Selection of controls Cases & Control should be similar to each other in every thing except the fact that the Case has the disease & the control does not have the disease. So, if we take the case from the hospital the control should be taken from the hospital too & this is the same for the general population. Even the way of taking information should be the same as in Hypertension we use the same instruments, same atmosphere , place & time . . .etc.

*Types of controls 1. Hospital controls : Taking people who are diseased but free of the disease that we are studying. Advantages : -Easily identified, in sufficient no , with minimum cost & effort . -Know more about previous exposure than healthy individuals because they scan there minds to try & find a cause for their illness ( think more & recall) BUT this will lead to a : -Recall Bias: which is difference in recalling things between the two groups, but if both groups are from the hospital this bias will be overcome. So if we take them both from the hospital we will not have such a bias. -More willing to cooperate than healthy individuals Disadvantage : .The controls are not healthy, they are diseased

2. General Population Controls They are in general healthy controls. Difficulties : a-Identification & interviewing is more costly & time-consuming b-Pop. list are not always available (we need the sample frame in order to get c random sample from the general population. c-Difficult to contact healthy people who might be busy at work d-Less motivation to participate. e-Those who accept to participate may differ systematically from those who refuse. Special Group Controls : -No selection bias: because we will take the friends, neighbors of the cases. -They are healthy (not diseased). -It is not costy & not time consuming. -No Recall Bias : because every one is trying to remember.
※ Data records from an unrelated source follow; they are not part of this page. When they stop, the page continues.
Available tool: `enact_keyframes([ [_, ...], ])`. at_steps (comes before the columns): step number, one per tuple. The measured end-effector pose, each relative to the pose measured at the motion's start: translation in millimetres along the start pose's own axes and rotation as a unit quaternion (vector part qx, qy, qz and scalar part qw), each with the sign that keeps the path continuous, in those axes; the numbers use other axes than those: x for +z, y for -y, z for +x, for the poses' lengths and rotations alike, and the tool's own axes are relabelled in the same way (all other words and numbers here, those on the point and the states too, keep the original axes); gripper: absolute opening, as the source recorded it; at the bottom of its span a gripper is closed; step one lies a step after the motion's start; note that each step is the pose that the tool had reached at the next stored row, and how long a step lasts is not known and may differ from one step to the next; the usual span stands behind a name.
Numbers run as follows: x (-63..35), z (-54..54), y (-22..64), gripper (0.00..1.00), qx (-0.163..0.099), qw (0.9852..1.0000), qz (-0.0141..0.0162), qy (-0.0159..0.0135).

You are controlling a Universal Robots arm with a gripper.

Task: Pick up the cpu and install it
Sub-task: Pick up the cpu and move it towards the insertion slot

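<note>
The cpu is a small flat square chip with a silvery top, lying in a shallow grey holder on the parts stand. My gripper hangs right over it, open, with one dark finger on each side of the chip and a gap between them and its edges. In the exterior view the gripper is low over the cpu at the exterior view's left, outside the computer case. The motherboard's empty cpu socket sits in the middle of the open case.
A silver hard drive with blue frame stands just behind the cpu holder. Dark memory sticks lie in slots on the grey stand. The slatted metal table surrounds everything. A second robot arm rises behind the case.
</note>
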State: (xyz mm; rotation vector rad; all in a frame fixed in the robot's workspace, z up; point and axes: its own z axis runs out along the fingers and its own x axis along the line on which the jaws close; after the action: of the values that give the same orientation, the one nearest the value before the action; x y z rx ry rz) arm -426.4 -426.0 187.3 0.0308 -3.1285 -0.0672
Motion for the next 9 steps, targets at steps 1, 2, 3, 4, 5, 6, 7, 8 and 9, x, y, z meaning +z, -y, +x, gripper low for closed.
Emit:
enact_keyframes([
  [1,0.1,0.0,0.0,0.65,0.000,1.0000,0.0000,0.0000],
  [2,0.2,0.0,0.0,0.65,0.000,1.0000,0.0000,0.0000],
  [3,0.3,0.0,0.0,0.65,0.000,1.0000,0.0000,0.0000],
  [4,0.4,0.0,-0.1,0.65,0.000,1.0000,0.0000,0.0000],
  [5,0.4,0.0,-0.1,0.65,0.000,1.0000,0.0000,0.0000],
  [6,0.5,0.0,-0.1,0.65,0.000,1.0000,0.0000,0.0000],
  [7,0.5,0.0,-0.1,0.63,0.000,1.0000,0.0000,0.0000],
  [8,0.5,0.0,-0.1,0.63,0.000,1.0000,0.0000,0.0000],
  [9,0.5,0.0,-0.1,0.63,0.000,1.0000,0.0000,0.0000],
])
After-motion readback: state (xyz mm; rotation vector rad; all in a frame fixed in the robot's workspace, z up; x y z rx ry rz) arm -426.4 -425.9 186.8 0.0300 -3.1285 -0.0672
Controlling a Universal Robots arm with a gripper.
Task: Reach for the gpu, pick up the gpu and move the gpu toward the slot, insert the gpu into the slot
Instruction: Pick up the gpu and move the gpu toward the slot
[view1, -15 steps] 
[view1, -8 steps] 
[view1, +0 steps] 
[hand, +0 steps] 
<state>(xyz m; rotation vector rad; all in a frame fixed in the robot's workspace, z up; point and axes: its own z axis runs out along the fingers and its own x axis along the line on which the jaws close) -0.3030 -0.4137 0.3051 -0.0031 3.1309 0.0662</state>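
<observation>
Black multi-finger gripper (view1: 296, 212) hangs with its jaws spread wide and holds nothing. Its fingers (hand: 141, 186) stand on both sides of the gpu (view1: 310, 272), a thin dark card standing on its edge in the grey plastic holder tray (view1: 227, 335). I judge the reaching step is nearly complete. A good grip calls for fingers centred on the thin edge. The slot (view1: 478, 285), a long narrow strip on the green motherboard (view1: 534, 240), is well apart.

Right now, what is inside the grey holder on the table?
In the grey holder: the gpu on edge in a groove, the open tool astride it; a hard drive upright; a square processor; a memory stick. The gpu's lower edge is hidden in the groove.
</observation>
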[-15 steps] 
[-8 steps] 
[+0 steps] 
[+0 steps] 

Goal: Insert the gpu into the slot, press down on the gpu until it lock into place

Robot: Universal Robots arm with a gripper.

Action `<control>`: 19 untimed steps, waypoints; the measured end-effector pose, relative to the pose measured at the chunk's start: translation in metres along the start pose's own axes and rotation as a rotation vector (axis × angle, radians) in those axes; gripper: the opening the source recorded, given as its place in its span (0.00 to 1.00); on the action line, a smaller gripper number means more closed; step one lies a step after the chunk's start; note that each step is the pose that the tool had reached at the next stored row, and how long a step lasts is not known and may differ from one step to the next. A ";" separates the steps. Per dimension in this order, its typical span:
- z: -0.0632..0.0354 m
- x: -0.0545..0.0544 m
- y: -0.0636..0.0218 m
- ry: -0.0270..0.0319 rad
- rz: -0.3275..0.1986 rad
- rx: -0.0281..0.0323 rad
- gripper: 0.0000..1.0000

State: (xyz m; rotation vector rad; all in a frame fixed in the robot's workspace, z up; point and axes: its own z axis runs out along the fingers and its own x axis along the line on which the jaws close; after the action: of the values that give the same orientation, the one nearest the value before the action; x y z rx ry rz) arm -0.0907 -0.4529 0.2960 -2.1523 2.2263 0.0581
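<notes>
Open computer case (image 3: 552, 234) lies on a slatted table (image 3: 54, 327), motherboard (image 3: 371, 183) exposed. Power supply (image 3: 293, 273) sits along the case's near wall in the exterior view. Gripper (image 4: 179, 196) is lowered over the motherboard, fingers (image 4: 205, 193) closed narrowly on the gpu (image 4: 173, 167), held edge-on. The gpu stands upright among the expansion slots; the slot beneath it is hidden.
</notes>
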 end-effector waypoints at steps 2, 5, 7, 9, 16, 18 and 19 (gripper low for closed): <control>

Factors affecting validity of studies: 1.Confounding: It is the distortion of the effect of one risk factor by the presence of another. Confounding occurs when another risk factor for a disease is also associated with the risk factor being studied but acts separately. e.g. when a study detect an association of coffee with heart disease, another factor may be responsible for the association e.g. smoking because mostly coffee consumers are smokers. So, the effect is due to smoking in fact not coffee consuming. Smoking here is Confounding factor.

Ideally, one control group for each case is used, but sometimes more than one control group especially in hospital based studies. So ideally no. of individuals in the control group to the no. of individuals in the cases is 1:1 & the maximum is 4:1 because if we increase the no. of control to more than 4 the benefit will be negligible .

2.Bias (Systematic Error): Any process or effect at any stage of a study from its design to its execution to the application of information from the study, that produces results or conclusions that differ systematically from the truth. Types of Bias : 1- Selection Bias. Selection of cases and controls. 2- Observational Bias: variation in reporting, recording or interpreting the case. 3- Recall Bias. 4- Misclassification Bias: this is caused if we do not follow strict diagnostic criteria in diagnosing the case. Underestimate the true association between the exposure & the outcome.